● Goal of the exercise: Only the text of the entries below should appear in your exact transcription; leave out every picture.

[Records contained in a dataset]
※
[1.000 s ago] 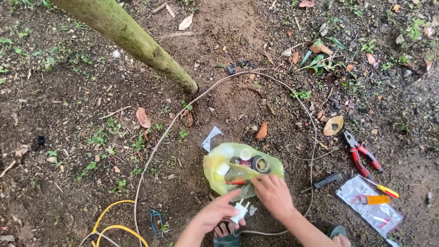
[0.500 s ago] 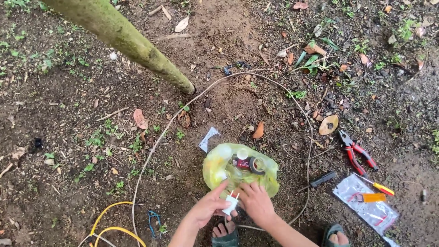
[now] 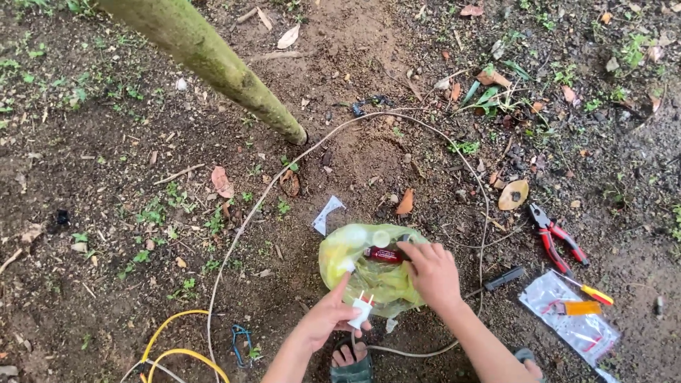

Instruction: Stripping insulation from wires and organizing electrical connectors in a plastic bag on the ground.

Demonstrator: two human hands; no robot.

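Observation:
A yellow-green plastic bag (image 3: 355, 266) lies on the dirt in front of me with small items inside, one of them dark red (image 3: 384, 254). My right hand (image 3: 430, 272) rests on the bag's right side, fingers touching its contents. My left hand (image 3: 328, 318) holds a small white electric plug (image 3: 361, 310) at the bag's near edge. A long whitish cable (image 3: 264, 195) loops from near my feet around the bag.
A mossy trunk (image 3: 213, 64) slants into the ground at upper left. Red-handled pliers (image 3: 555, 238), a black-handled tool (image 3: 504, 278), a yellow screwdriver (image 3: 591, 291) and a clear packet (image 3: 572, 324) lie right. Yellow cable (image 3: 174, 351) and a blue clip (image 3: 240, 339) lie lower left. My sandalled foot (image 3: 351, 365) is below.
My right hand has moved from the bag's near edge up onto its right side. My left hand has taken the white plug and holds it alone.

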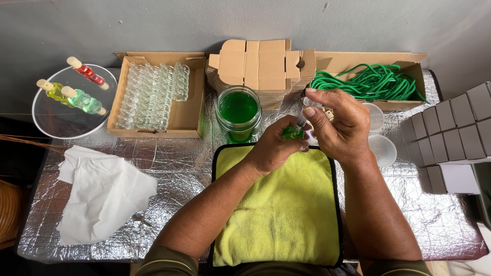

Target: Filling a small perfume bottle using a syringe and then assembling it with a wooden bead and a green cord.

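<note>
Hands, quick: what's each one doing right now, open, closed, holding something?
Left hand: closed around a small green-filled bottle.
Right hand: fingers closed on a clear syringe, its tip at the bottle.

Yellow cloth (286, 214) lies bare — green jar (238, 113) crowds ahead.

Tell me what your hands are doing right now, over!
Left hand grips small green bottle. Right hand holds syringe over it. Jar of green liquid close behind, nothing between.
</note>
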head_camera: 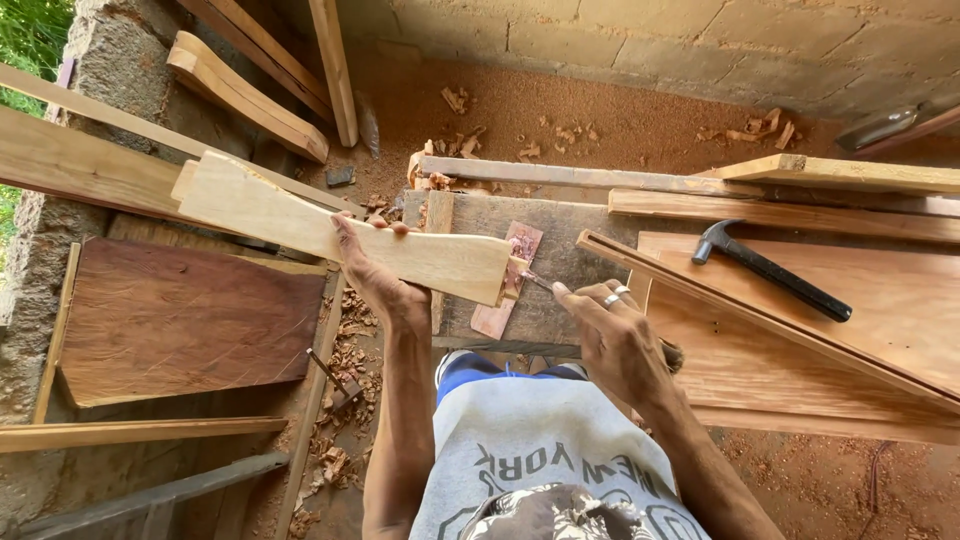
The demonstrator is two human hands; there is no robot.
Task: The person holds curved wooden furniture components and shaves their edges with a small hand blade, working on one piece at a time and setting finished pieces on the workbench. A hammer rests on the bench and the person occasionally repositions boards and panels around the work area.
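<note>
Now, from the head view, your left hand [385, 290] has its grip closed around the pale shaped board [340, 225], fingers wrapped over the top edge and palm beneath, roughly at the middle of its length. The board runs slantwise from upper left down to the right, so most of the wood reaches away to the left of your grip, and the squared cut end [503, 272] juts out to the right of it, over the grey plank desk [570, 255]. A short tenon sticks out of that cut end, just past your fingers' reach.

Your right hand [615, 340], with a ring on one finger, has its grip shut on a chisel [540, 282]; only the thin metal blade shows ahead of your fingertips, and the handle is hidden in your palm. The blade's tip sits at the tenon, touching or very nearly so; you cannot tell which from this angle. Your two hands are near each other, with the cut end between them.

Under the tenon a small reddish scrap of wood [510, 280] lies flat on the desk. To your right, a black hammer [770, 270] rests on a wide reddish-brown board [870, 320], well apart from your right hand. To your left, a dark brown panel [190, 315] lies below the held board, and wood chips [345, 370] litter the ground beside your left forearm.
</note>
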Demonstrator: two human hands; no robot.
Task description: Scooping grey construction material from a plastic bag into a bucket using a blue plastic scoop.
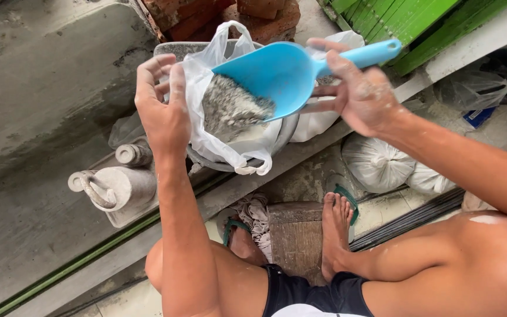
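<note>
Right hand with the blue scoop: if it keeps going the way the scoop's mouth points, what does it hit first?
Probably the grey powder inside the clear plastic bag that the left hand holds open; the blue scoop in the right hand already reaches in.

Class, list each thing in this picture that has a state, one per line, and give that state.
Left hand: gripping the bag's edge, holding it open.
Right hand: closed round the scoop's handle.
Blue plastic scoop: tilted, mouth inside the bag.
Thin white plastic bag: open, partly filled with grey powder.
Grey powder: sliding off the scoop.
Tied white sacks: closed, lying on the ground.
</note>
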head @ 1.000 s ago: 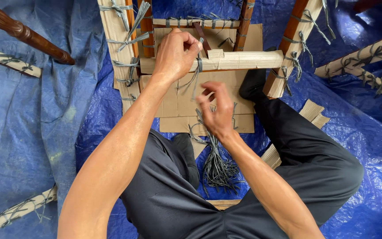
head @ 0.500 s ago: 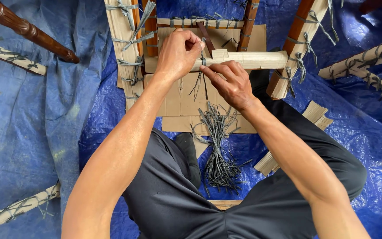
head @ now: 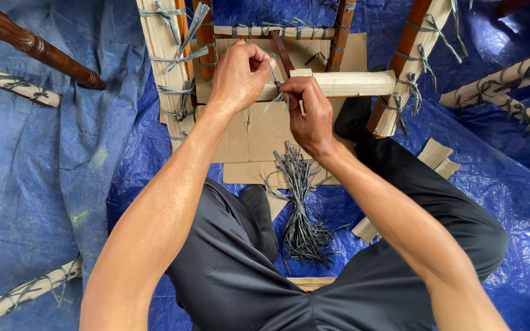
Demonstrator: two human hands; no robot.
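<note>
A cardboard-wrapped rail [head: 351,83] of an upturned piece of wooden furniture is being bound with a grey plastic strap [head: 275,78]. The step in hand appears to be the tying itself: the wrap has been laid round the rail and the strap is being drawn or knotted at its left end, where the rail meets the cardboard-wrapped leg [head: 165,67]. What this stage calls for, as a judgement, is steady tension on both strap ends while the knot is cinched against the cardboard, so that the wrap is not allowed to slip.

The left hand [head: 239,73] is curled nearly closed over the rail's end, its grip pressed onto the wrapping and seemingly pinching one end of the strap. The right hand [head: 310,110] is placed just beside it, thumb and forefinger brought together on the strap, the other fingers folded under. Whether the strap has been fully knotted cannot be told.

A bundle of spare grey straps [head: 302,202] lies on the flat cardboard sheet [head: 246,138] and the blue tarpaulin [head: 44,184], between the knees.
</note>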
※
● Task output:
[1.000 s ago] 
[0.500 s ago] 
[now] 

Instruction: Stripping insulation from wires and organizing electrical connectors in a plastic bag on the ground.

Demonstrator: two human hands; no robot.

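Observation:
A yellow-green plastic bag (image 3: 355, 266) lies on the dirt in front of me with small items inside, one of them dark red (image 3: 384, 254). My right hand (image 3: 430, 272) rests on the bag's right side, fingers touching its contents. My left hand (image 3: 328, 318) holds a small white electric plug (image 3: 361, 310) at the bag's near edge. A long whitish cable (image 3: 264, 195) loops from near my feet around the bag.
A mossy trunk (image 3: 213, 64) slants into the ground at upper left. Red-handled pliers (image 3: 555, 238), a black-handled tool (image 3: 504, 278), a yellow screwdriver (image 3: 591, 291) and a clear packet (image 3: 572, 324) lie right. Yellow cable (image 3: 174, 351) and a blue clip (image 3: 240, 339) lie lower left. My sandalled foot (image 3: 351, 365) is below.
My right hand has moved from the bag's near edge up onto its right side. My left hand has taken the white plug and holds it alone.
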

Target: Filling a small perfume bottle using a syringe and then assembling it with a wooden bead and a green cord.

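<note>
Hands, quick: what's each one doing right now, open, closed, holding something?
Left hand: closed around a small green-filled bottle.
Right hand: fingers closed on a clear syringe, its tip at the bottle.

Yellow cloth (286, 214) lies bare — green jar (238, 113) crowds ahead.

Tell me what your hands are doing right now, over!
Left hand grips small green bottle. Right hand holds syringe over it. Jar of green liquid close behind, nothing between.
</note>
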head_camera: 
The demonstrator is two human hands; there is no robot.
Task: The person holds curved wooden furniture components and shaves their edges with a small hand blade, working on one piece at a time and setting finished pieces on the workbench. A hammer rests on the bench and the person occasionally repositions boards and panels around the work area.
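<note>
Now, from the head view, your left hand [385, 290] has its grip closed around the pale shaped board [340, 225], fingers wrapped over the top edge and palm beneath, roughly at the middle of its length. The board runs slantwise from upper left down to the right, so most of the wood reaches away to the left of your grip, and the squared cut end [503, 272] juts out to the right of it, over the grey plank desk [570, 255]. A short tenon sticks out of that cut end, just past your fingers' reach.

Your right hand [615, 340], with a ring on one finger, has its grip shut on a chisel [540, 282]; only the thin metal blade shows ahead of your fingertips, and the handle is hidden in your palm. The blade's tip sits at the tenon, touching or very nearly so; you cannot tell which from this angle. Your two hands are near each other, with the cut end between them.

Under the tenon a small reddish scrap of wood [510, 280] lies flat on the desk. To your right, a black hammer [770, 270] rests on a wide reddish-brown board [870, 320], well apart from your right hand. To your left, a dark brown panel [190, 315] lies below the held board, and wood chips [345, 370] litter the ground beside your left forearm.
</note>
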Demonstrator: two human hands; no robot.
Task description: Scooping grey construction material from a plastic bag into a bucket using a blue plastic scoop.
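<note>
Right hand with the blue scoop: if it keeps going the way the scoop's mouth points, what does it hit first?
Probably the grey powder inside the clear plastic bag that the left hand holds open; the blue scoop in the right hand already reaches in.

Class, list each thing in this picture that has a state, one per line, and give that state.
Left hand: gripping the bag's edge, holding it open.
Right hand: closed round the scoop's handle.
Blue plastic scoop: tilted, mouth inside the bag.
Thin white plastic bag: open, partly filled with grey powder.
Grey powder: sliding off the scoop.
Tied white sacks: closed, lying on the ground.
</note>
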head @ 1.000 s ago: 
head @ 0.500 s ago: 
head @ now: 
Demonstrator: two human hands; no robot.
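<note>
A cardboard-wrapped rail [head: 351,83] of an upturned piece of wooden furniture is being bound with a grey plastic strap [head: 275,78]. The step in hand appears to be the tying itself: the wrap has been laid round the rail and the strap is being drawn or knotted at its left end, where the rail meets the cardboard-wrapped leg [head: 165,67]. What this stage calls for, as a judgement, is steady tension on both strap ends while the knot is cinched against the cardboard, so that the wrap is not allowed to slip.

The left hand [head: 239,73] is curled nearly closed over the rail's end, its grip pressed onto the wrapping and seemingly pinching one end of the strap. The right hand [head: 310,110] is placed just beside it, thumb and forefinger brought together on the strap, the other fingers folded under. Whether the strap has been fully knotted cannot be told.

A bundle of spare grey straps [head: 302,202] lies on the flat cardboard sheet [head: 246,138] and the blue tarpaulin [head: 44,184], between the knees.
</note>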

This concludes the exercise.